Ich habe Dir zunächst so viel von mir erzählt, weil Du erwarten durftest, nicht bloß durch die Zeitungen von meinem Geschick unterrichtet zu werden, und auch hierauf habe ich bei zahlreichen Besuchen und Ansprachen erst heute Nachmittag etwas Zeit gefunden. Doch nicht minder drängt es mich Dir auf die dargestellten und schmerzlichen Nachrichten, die auch Dein letzter Brief3 über das Befinden der lieben Susanne enthält, unsere innigste Theilnahme auszusprechen. Die große Schwäche und das ungebrochene Leiden muß freilich die höchste Besorgniß erregen und wir fühlen mit Dir die schwere Heimsuchung, die der Herr Dir und den Deinigen aufgelegt hat. Möchten die schönen Sommertage der lieben Kranken in frischer Luft Erleichterung und Erquikung gewähren. Bringe ihr unsere herzlichen Grüße und Segenswünsche, insbesondere auch von meiner Frau. Der Herr sei mit Euch!
Abschrift der Entscheidung König Wilhelms I. von Preußen vom 12. Juni 1877 über das Entlassungsgesuch Immanuel Hegels vom 23. Februar 1877, adressiert: An den Präsidenten des Konsistoriums der Provinz Brandenburg Hegel zu Berlin
Auf das Immediatschreiben vom 23 Februar cr.4 gebe ich Ihnen Folgendes zu erkennen:
Als Ich nach Erlaß der Generalsynodal Ordnung den Vorstand der Generalsynode empfing, habe Ich Mich vor demselben mit den Worten: „Vor allem kommt es darauf an, daß die Kirche auf dem rechten Grunde stehen bleibt, auf dem Grunde des Apostolischen Glaubensbekenntnisses; Ich stehe auf diesem Grunde, auf dem Glauben, auf welchen Ich getauft und konfirmirt bin, und nichts kann Mich bewegen, davon abzuweichen; werden Mir hingegen Einwürfe gemacht, so werde Ich sie jederzeit zurückweisen“, öffentlich und nachdrücklich zum Apostolicum bekannt, auf welches nicht allein Ich für meine Person, sondern auch die Vorfahren und Angehörigen Meines Hauses Taufe und Konfirmation empfangen haben.

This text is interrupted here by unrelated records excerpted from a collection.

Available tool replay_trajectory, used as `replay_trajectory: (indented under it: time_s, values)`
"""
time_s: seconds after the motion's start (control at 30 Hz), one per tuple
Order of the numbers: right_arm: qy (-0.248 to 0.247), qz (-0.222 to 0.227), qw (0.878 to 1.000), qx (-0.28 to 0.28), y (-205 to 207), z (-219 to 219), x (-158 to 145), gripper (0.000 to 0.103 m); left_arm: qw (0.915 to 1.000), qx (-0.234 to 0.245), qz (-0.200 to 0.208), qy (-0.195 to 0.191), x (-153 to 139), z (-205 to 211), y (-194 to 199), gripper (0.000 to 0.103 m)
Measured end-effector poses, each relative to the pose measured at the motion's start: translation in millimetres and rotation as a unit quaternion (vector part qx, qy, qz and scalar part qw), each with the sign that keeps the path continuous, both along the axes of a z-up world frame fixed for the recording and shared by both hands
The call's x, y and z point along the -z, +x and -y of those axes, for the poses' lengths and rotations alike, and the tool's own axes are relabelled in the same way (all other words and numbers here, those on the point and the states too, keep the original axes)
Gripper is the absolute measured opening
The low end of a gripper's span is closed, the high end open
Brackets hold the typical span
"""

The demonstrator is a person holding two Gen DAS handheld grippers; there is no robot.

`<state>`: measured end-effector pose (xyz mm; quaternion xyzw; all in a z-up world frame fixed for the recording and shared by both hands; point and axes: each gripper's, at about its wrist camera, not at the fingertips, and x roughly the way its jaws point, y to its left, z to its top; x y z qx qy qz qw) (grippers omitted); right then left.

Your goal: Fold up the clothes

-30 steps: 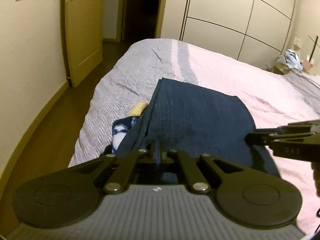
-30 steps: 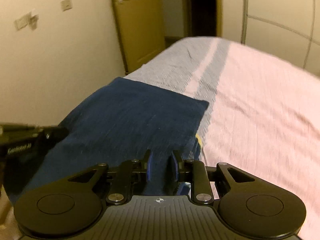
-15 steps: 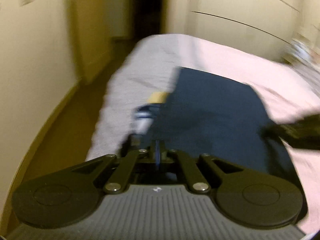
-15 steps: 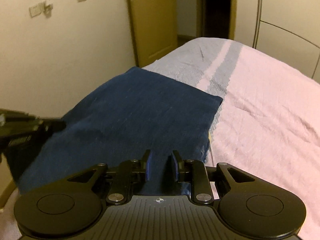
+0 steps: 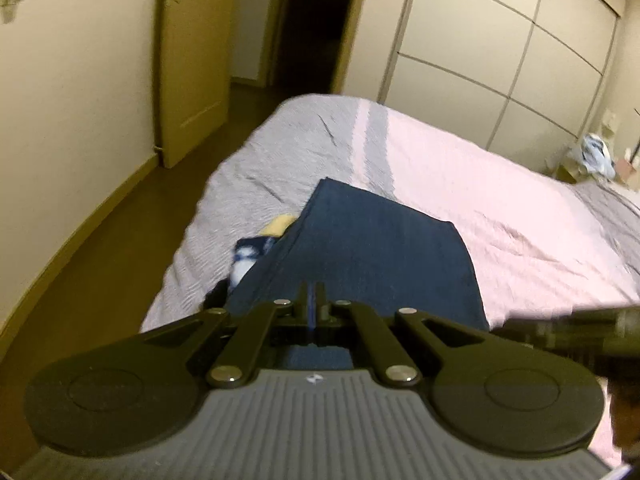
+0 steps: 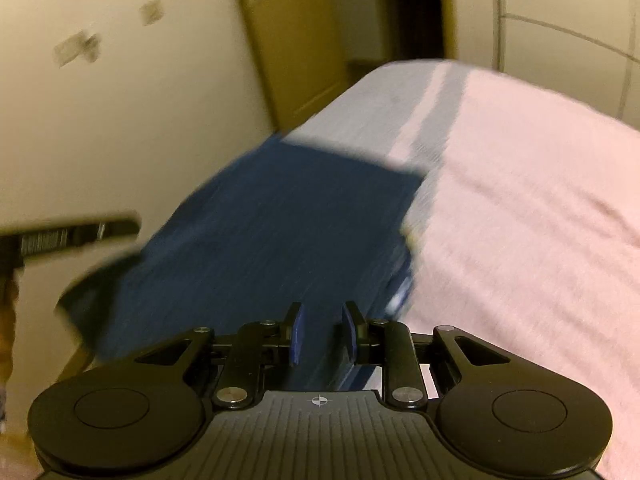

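Observation:
A dark navy garment (image 5: 372,248) lies folded on the bed, its near edge lifted by both grippers; it also shows in the right wrist view (image 6: 288,232). My left gripper (image 5: 312,300) is shut on the garment's near edge. My right gripper (image 6: 322,332) has its jaws a little apart with navy cloth between them; it is blurred. The right gripper's fingers (image 5: 568,320) show at the right of the left wrist view. The left gripper's fingers (image 6: 76,232) show at the left of the right wrist view.
The bed (image 5: 500,208) has a pink and grey cover. Blue-white and yellow cloth (image 5: 256,244) lies under the garment's left side by the bed edge. A door (image 5: 192,60), dark hallway, wardrobe (image 5: 500,60) and a wall stand around. Clutter (image 5: 596,156) sits at far right.
Both grippers have moved with the garment's near edge; the views swung and blurred. The right gripper has shifted lower and further from the left in the left wrist view.

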<state>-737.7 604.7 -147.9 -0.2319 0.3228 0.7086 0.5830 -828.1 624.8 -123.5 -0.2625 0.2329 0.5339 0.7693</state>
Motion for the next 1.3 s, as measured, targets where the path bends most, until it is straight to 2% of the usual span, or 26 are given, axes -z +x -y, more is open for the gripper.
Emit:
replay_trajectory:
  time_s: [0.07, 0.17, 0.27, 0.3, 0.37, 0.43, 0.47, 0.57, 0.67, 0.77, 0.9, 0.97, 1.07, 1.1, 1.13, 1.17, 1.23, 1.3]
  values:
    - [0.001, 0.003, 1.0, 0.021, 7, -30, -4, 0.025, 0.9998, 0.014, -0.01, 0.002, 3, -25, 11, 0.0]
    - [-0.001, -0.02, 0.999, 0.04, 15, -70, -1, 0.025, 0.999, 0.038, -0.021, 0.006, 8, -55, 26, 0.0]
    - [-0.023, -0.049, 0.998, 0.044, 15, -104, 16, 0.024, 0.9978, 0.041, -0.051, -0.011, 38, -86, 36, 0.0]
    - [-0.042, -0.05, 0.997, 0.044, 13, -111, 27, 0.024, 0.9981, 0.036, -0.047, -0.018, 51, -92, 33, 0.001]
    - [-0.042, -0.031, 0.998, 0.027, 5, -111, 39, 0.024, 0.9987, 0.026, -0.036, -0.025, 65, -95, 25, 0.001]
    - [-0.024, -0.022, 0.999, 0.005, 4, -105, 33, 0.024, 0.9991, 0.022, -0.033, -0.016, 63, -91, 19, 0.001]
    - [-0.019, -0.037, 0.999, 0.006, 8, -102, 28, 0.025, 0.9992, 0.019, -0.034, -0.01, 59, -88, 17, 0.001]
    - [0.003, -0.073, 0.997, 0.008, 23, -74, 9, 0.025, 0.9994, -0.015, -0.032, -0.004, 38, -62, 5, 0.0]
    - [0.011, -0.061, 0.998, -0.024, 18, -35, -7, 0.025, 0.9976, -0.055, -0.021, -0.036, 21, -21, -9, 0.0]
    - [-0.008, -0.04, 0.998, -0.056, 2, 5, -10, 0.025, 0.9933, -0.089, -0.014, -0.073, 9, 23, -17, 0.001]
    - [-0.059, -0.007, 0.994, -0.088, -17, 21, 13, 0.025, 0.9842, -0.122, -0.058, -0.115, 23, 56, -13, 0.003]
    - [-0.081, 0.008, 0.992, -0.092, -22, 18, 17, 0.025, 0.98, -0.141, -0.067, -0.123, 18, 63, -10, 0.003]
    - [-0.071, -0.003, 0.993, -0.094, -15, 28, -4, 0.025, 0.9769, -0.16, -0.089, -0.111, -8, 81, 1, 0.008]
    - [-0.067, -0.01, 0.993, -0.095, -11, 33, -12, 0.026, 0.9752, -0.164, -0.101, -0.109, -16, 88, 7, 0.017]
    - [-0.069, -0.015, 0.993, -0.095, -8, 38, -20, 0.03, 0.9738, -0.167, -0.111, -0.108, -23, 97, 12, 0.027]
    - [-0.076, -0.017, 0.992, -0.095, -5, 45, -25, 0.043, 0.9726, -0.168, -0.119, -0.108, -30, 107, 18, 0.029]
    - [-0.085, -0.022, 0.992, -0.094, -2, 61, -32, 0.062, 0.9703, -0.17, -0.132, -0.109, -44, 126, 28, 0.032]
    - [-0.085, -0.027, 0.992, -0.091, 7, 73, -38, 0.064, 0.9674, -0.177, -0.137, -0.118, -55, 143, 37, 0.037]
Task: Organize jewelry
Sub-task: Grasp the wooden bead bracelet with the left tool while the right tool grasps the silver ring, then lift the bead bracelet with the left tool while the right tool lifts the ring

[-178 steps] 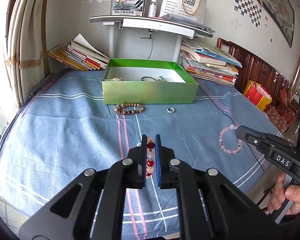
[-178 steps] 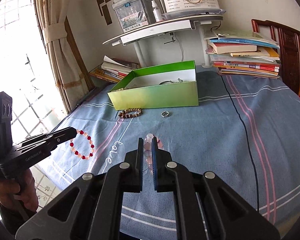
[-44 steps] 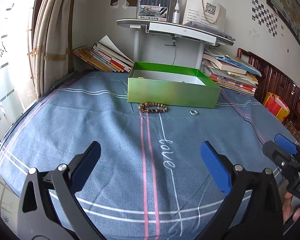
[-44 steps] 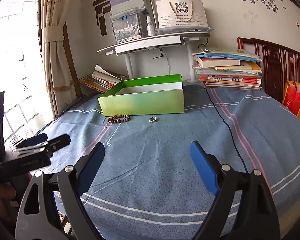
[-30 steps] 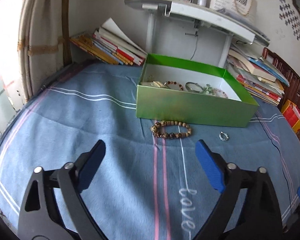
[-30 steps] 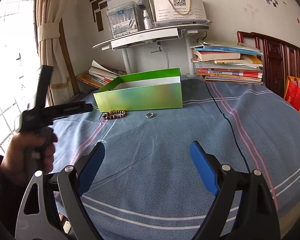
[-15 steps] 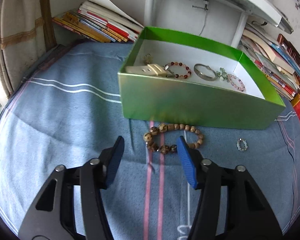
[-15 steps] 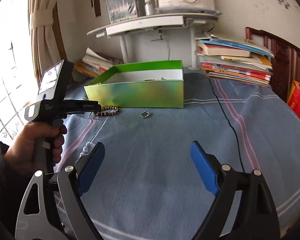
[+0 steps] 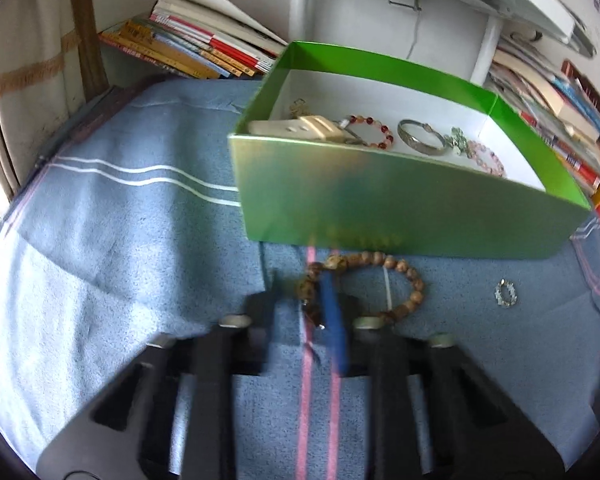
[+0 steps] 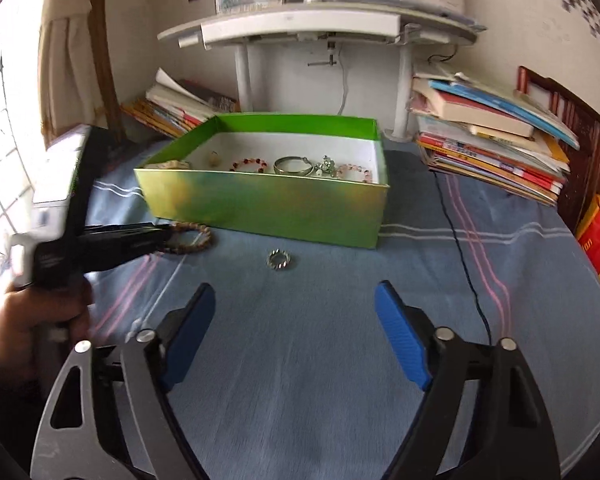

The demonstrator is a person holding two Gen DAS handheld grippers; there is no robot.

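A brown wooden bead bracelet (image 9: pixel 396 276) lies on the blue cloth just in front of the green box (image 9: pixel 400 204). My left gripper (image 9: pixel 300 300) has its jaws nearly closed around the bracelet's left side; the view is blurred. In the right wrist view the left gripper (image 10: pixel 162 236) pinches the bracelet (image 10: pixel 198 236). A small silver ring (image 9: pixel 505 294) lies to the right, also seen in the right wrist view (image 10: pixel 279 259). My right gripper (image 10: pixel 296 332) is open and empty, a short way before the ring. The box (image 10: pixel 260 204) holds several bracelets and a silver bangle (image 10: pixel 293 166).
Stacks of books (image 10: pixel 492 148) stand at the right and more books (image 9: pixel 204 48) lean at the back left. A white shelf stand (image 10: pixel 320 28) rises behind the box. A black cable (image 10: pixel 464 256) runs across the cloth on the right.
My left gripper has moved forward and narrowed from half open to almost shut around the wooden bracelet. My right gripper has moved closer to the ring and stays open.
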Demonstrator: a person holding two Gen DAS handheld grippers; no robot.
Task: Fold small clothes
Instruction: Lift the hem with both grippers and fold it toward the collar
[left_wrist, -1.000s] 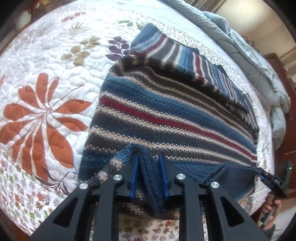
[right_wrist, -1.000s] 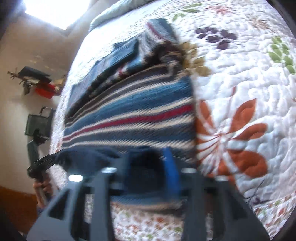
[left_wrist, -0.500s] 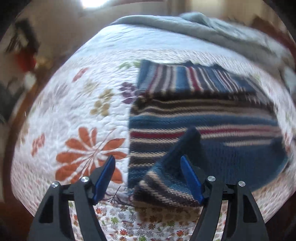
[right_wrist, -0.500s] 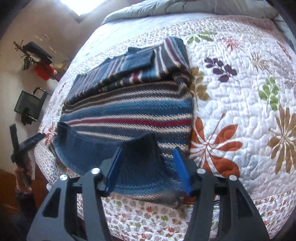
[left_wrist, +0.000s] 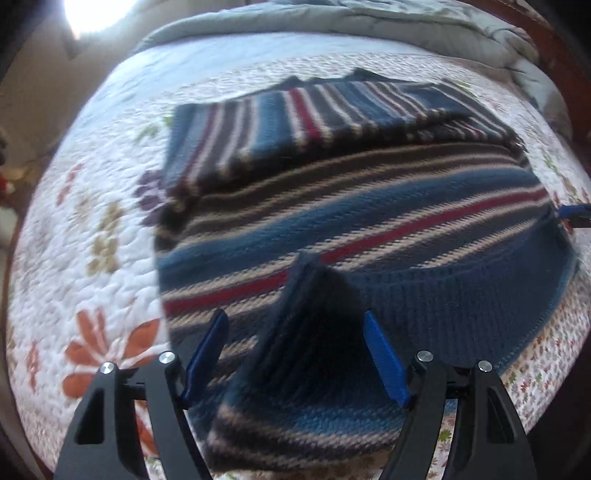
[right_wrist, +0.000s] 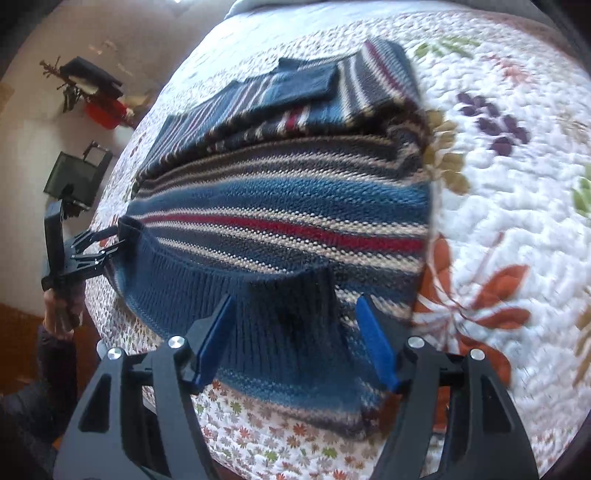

In dem Augenblicke, in welchem, wie kürzlich geschehen, bei einer zu den Organen der evangelischen Kirche gehörenden Synodalversammlung der Hauptstadt die Symptome des Unglaubens und der Glaubensfälschung in einem bis zum Antrage auf Beseitigung des Apostolischen Glaubensbekenntnisses gesteigerten Grade auftreten und an der Oeffentlichkeit erscheinen, kann Ich Beamte, deren Festhalten am strengen Glauben bekannt ist, nicht entlassen, ohne in den Begriffen Meines Volkes Verwirrung zu erzeugen. Aus diesem Grunde weise Ich Ihr Gesuch um Entlassung aus Ihrem Amte hiermit zurück. Ich spreche dabei die Erwartung aus, daß Sie das Vertrauen, welches Ich Ihnen durch diese Entscheidung beweise, durch treue Befolgung der von Mir für die evangelische Kirche gegebenen Gesetze rechtfertigen und Sich der höheren Entscheidung auch dann fügen werden, wenn Ihre abweichende Ansicht, die auszusprechen Ihnen gleich jedem Staatsbürger unbenommen ist, nicht berücksichtigt werden könnte.